Les couvertures de change

Produire en euros et facturer dans une devise étrangère crée un risque de change pour le fabricant français, notamment s’il a accordé des délais de paiement à son client. La salle des marchés du Crédit Coopératif propose toute une gamme de couvertures de change qui permettent de garantir son prix de revient.

Les VIE et correspondants

Depuis 1994, la FIM a mis en place plus de 120 VIE (Volontaire International en Entreprise) à temps partagé dans une vingtaine de pays dans le monde pour le compte de près de 400 entreprises. Chacun de ces ingénieurs, parlant toujours la langue du pays, travaille pour deux à trois entreprises maximum durant un an : études de marché, recherche d’agents, de partenaires, etc.

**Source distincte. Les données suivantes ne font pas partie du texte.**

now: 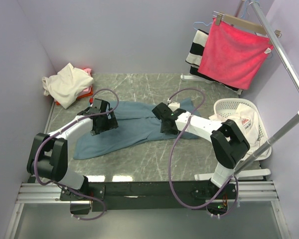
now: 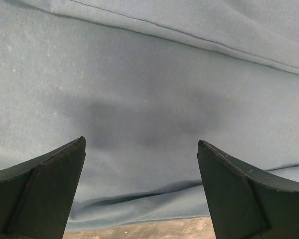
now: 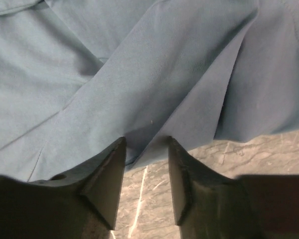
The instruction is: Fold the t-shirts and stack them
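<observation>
A dusty blue-grey t-shirt lies spread out flat in the middle of the table. My left gripper hovers low over its left part. In the left wrist view that gripper stands wide open, with only smooth cloth below and nothing between the fingers. My right gripper is at the shirt's right part. Its jaws are narrowed but still apart, and a folded edge of the blue shirt reaches between the fingertips. A cream t-shirt lies bunched over a pink/red one at the back left. A white t-shirt with red print lies in the basket.
A white laundry basket stands at the right edge. Behind it a bright pink-red towel and a black-and-white striped cloth hang from a metal rack. Purple walls close in the table on three sides.
</observation>
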`<move>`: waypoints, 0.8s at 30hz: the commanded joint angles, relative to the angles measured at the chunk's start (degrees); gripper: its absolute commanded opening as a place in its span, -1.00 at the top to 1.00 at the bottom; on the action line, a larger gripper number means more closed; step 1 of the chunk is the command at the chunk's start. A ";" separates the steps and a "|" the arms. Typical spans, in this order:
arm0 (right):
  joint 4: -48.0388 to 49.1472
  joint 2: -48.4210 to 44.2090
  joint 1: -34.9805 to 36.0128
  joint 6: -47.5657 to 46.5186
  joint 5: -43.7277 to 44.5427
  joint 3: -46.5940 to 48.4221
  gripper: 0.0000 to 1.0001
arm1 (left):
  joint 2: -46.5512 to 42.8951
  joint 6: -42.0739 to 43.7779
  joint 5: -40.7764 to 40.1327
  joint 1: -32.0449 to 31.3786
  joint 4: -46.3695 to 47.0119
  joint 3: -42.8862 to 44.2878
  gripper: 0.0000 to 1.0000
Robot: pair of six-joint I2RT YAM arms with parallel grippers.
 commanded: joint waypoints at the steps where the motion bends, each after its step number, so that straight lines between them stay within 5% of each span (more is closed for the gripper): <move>1: -0.44 -0.41 0.25 0.97 1.89 0.18 0.31 | -1.30 -0.26 -1.46 0.04 -0.02 0.15 -0.99; 5: -1.05 -3.83 0.43 1.14 1.63 -1.66 1.00 | -1.21 -0.09 -1.55 0.12 -0.28 0.32 -0.99; 16: -4.29 -13.05 1.74 3.51 1.80 -8.60 1.00 | -1.82 0.44 -1.98 0.12 -1.59 0.94 -0.99; 24: -15.28 -32.82 5.69 9.48 0.14 -14.22 1.00 | -4.46 3.34 -3.04 0.30 -7.13 4.10 -0.99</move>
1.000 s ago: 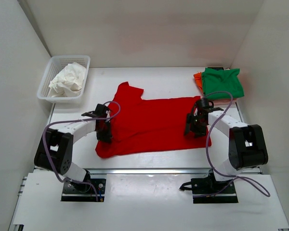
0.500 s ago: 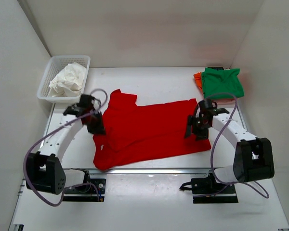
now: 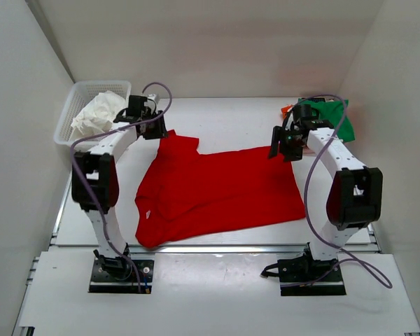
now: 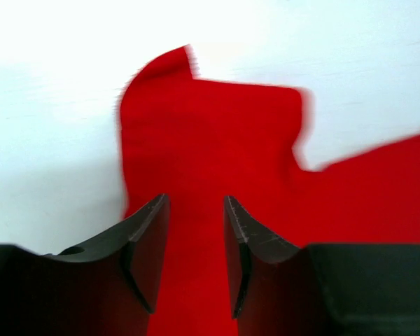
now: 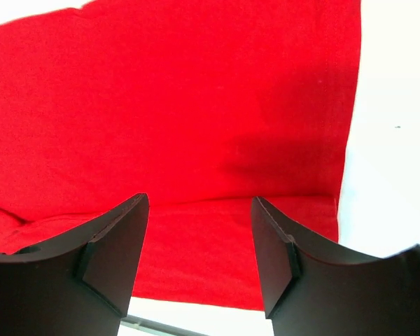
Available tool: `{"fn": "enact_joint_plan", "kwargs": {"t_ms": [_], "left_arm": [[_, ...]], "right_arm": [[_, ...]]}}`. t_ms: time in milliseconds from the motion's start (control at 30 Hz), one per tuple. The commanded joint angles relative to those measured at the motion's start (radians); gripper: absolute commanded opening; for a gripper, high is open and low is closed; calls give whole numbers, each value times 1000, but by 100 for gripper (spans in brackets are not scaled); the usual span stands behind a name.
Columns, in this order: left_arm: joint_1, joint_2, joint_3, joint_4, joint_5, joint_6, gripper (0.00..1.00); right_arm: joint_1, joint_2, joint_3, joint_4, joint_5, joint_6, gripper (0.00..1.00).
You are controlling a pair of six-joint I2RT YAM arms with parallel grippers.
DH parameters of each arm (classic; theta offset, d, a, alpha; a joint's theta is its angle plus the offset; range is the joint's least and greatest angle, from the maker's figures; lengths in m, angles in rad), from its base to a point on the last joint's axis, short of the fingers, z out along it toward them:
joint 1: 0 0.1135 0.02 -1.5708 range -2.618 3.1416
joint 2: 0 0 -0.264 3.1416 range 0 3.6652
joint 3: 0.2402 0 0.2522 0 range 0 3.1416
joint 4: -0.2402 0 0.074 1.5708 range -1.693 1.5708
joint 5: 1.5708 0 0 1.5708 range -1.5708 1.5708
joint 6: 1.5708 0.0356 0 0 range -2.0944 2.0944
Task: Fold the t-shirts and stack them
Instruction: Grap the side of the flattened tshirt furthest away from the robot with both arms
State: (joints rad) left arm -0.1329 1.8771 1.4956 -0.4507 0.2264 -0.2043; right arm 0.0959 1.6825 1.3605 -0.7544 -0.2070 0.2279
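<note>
Across the white table (image 3: pixel 231 119), the red shirt (image 3: pixel 217 192) lay flat, long axis left-right, hem rightward, one sleeve pointing far-left. Over its far edge hung the left gripper (image 4: pixel 194 203) and right gripper (image 5: pixel 199 203), jaws apart, empty. Beyond sat a folded green shirt (image 3: pixel 329 122), ringed by white walls (image 3: pixel 217 49).

This was a robot lab's test cell: plain white panels (image 3: pixel 210 49) walled a white table (image 3: pixel 231 115) on three sides (bare, evenly lit), and two cabled arms (image 3: pixel 353 196) were bolted through black base plates (image 3: pixel 119 274) near an aluminium rail (image 3: pixel 217 248). A white mesh basket (image 3: pixel 91 84) of crumpled cloth (image 3: pixel 98 115) sat just left of the left claw (image 3: pixel 154 131).
</note>
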Motion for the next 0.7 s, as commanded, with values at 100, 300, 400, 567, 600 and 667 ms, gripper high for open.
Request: {"fn": "enact_joint_plan", "kwargs": {"t_ms": [100,300,400,567,600,667], "left_arm": [[-5,163,169,99,-186,204,57],[1,238,209,193,-173,246,66],[-4,299,262,181,-171,272,69],[-23,384,360,97,-111,292,69],[-22,404,399,54,-114,304,72],[-40,435,440,23,-111,328,73]], "right_arm": [[7,46,71,15,15,-29,57],[10,80,98,23,8,-22,58],[4,95,120,12,6,-22,57],[1,94,127,14,4,-18,56],[-4,89,129,15,0,-18,57],[-7,91,123,18,-3,-13,56]]}}
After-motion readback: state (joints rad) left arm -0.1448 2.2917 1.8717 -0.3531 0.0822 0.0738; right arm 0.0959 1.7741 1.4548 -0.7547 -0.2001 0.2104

Ce système permet aux entreprises de disposer dans un pays donné, d’un soutien efficace pour y développer leurs activités et cela pour un coût très attractif. Les opérations VIE à temps partagé peuvent être organisées sur la demande de 2 ou 3 entreprises qui se sont concertées auparavant. La FIM organise toute l’opération : recrutement du VIE, recherche du bureau local pour l’héberger, lien avec Business France, suivi du travail, etc. Par ailleurs, depuis l’automne 2008, la FIM propose un service d’aide au recrutement pour les entreprises qui souhaitent embaucher un VIE à temps plein. Après réception d’un profil de VIE précis fixé par l’entreprise, elle leur adresse dans un délai de 3 mois les CV de 2 à 5 candidats qu’elle a reçu préalablement en entretien. Aujourd’hui, 12 VIE sont en mission dans dix pays. Deux sont en formation et partiront aux États- Unis début novembre 2016.

Les correspondants

Le réseau des correspondants de la FIM compte dix consultants privés du commerce international sélectionnés par la FIM et couvrant 22 pays. La plupart sont implantés à l’étranger. Ils disposent d’un ou plusieurs domaines de compétences précis dans des secteurs de la mécanique. Ils accompagnent (moyennant finances) les entreprises dans leurs projets, grâce à leur bonne connaissance du pays, de sa culture, de l’approche commerciale, etc.